Watch this high tech prosthetic arm help a musician play the piano and drums again
Prosthetics are becoming increasingly sophisticated, thanks to breakthroughs in science. Humanity has officially progressed from the iron-clad, sword-gripping prosthetics of the 1500s to robotic hands that can give a musician the chance to play instruments again.
At the Georgia Institute of Technology, researchers are working on a more nimble, sensitive and accurate prosthetic that they’ve playfully compared to Luke Skywalker’s bionic hand. So far, they managed to successfully suit up Jason Barnes — an amputee who lost part of his right arm in 2012 — with the ultrasound-powered prosthetic.
Like most commercial prosthetics, Barnes’ old one has electromyogram censors attached to muscles to communicate how the arm should move.

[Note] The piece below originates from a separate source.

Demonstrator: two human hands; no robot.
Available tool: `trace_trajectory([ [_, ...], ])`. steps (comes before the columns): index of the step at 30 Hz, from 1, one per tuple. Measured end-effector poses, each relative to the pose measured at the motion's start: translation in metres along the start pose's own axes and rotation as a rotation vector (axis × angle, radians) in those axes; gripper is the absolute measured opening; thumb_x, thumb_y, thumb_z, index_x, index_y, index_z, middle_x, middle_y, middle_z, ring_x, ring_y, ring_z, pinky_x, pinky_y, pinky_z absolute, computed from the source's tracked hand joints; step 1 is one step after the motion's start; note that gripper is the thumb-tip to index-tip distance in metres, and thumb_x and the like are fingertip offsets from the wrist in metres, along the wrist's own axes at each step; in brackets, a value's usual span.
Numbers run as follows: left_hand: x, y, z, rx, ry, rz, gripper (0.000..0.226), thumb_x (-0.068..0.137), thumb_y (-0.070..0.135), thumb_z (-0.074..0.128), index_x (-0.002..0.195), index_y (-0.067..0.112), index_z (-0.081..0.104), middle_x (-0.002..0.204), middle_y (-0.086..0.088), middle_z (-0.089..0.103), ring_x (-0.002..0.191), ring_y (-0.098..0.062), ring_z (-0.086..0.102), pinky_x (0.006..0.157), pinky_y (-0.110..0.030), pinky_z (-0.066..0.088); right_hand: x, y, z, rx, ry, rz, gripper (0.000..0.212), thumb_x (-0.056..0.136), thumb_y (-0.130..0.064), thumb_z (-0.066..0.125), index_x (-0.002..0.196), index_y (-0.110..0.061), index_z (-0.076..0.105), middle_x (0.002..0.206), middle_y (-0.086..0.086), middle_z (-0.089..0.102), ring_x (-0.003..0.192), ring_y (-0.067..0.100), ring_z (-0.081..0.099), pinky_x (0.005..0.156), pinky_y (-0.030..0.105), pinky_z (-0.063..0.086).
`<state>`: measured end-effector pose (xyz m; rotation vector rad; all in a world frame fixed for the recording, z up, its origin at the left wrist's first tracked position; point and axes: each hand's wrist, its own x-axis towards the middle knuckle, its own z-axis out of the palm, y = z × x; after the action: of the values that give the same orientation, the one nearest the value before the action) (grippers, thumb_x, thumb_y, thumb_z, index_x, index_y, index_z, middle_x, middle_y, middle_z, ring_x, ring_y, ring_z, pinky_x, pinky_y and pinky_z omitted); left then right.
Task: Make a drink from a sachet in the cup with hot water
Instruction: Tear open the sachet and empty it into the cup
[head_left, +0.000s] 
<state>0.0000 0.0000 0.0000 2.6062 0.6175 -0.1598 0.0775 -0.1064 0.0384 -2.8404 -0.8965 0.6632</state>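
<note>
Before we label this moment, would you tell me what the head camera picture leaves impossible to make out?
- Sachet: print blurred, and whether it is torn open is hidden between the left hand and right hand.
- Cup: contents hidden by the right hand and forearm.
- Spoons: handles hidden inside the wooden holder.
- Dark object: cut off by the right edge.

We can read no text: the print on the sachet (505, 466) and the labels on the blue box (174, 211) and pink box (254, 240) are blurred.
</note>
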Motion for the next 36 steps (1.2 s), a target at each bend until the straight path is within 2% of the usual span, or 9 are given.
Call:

The problem, however, is that “EMG sensors aren’t very accurate,” Gil Weinberg, director of Georgia Tech’s Center for Music Technology, said in a release.
“They can detect a muscle movement, but the signal is too noisy to infer which finger the person wants to move,” he said. “We tried to improve the pattern detection from EMG for Jason, but couldn’t get finger-by-finger control.”
Weinberg’s new arm, however, is much more sensitive because of its use of ultrasound signals and machine learning. Algorithms rapidly figure out which fingers Barnes is trying to move, and that along with the ability to simultaneously move various fingers is what allows the musician to key agin.
“Ever since I got on it and played the piano with all five of my fingers individually, it was completely mind blowing – just unheard of,” Barnes said in a video. “I never thought that we would be where we are now with individual finger control.”
In 2014, Weinberg showed the world a prosthetic that helped Barnes return to playing the drums, as well.
“If this type of arm can work on music, something as subtle and expressive as playing the piano, this technology can also be used for many other types of fine motor activities, such as bathing, grooming and feeding,” Weinberg said. “I also envision able-bodied persons being able to remotely control robotic arms and hands by simply moving their fingers.”